**Action item:** Your output should be the full listing, unchanged.

**The data:**
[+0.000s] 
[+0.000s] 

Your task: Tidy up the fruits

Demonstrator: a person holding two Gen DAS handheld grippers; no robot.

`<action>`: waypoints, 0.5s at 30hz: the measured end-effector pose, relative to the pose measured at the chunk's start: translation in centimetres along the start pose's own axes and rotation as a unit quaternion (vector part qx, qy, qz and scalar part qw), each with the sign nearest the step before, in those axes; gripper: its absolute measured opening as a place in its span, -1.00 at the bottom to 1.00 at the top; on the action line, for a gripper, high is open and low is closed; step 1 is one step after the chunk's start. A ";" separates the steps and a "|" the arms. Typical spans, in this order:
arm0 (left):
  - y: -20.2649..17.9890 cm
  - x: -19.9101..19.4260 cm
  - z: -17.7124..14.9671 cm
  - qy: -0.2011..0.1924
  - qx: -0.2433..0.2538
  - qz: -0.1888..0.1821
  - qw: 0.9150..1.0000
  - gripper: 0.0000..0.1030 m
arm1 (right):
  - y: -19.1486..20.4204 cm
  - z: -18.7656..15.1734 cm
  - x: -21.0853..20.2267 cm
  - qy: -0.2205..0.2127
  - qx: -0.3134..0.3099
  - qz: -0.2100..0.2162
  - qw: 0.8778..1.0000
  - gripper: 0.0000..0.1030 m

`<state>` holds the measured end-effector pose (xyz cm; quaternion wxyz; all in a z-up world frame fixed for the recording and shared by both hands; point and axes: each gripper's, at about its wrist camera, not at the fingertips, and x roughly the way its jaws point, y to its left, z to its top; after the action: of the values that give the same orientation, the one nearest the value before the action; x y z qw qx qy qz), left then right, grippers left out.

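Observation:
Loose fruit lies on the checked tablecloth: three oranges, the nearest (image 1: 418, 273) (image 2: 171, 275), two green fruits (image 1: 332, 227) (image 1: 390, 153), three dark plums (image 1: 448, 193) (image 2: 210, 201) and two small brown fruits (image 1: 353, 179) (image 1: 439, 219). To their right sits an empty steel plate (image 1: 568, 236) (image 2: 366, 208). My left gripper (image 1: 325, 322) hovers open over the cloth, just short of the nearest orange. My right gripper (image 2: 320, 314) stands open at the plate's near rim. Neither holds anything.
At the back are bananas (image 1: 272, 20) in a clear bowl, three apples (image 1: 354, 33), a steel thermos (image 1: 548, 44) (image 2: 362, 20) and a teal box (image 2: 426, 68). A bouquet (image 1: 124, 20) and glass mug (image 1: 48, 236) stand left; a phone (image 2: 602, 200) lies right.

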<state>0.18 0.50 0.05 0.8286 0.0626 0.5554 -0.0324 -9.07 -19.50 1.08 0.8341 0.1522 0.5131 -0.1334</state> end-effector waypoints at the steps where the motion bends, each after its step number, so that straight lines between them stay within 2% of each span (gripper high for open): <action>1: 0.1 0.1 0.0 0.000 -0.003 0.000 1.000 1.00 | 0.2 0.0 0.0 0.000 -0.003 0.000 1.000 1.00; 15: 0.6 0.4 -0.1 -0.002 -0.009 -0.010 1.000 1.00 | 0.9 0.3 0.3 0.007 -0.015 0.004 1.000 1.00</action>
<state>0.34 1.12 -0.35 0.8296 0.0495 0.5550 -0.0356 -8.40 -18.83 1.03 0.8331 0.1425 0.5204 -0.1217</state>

**Task answer:**
[+0.000s] 
[+0.000s] 

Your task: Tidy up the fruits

Demonstrator: a person holding two Gen DAS handheld grippers; no robot.

`<action>`: waypoints, 0.5s at 30hz: the measured end-effector pose, relative to the pose measured at the chunk's start: translation in centimetres along the start pose's own axes and rotation as a unit quaternion (vector part qx, qy, qz and scalar part qw), each with the sign nearest the step before, in those axes; gripper: its absolute measured opening as a place in its span, -1.00 at the bottom to 1.00 at the top; on the action line, for a gripper, high is open and low is closed; step 1 is one step after the chunk's start. A ";" separates the steps and a "|" the arms. Typical spans, in this order:
arm0 (left):
  - y: -20.2649..17.9890 cm
  - x: -19.9101..19.4260 cm
  - z: -17.7124..14.9671 cm
  - qy: -0.2011..0.1924
  - qx: -0.2433..0.2538
  - qz: -0.1888..0.1821
  - qw: 0.9150..1.0000
  - gripper: 0.0000..0.1030 m
arm1 (right):
  - y: -19.1486..20.4204 cm
  - z: -18.7656..15.1734 cm
  - x: -21.0853..20.2267 cm
  - qy: -0.2205..0.2127
  - qx: -0.3134..0.3099
  - qz: -0.2100..0.2162
  - qw: 0.8778..1.0000
  - gripper: 0.0000..0.1030 m

`<state>` holds the measured end-effector pose (xyz cm; quaternion wxyz; all in a z-up world frame fixed for the recording and shared by both hands; point and axes: each gripper's, at about its wrist camera, not at the fingertips, and x roughly the way its jaws point, y to its left, z to its top; after the action: of the values that give the same orientation, the one nearest the value before the action; x y z qw qx qy qz), left then right, grippers left out.

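Observation:
Loose fruit lies on the checked tablecloth: three oranges, the nearest (image 1: 418, 273) (image 2: 171, 275), two green fruits (image 1: 332, 227) (image 1: 390, 153), three dark plums (image 1: 448, 193) (image 2: 210, 201) and two small brown fruits (image 1: 353, 179) (image 1: 439, 219). To their right sits an empty steel plate (image 1: 568, 236) (image 2: 366, 208). My left gripper (image 1: 325, 322) hovers open over the cloth, just short of the nearest orange. My right gripper (image 2: 320, 314) stands open at the plate's near rim. Neither holds anything.
At the back are bananas (image 1: 272, 20) in a clear bowl, three apples (image 1: 354, 33), a steel thermos (image 1: 548, 44) (image 2: 362, 20) and a teal box (image 2: 426, 68). A bouquet (image 1: 124, 20) and glass mug (image 1: 48, 236) stand left; a phone (image 2: 602, 200) lies right.
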
<state>0.18 0.50 0.05 0.8286 0.0626 0.5554 -0.0324 -9.07 -19.50 1.08 0.8341 0.1522 0.5131 -0.1334</state> end-effector waypoints at the steps where the motion bends, each after its step number, so that straight lines between them stay within 2% of each span (gripper high for open): <action>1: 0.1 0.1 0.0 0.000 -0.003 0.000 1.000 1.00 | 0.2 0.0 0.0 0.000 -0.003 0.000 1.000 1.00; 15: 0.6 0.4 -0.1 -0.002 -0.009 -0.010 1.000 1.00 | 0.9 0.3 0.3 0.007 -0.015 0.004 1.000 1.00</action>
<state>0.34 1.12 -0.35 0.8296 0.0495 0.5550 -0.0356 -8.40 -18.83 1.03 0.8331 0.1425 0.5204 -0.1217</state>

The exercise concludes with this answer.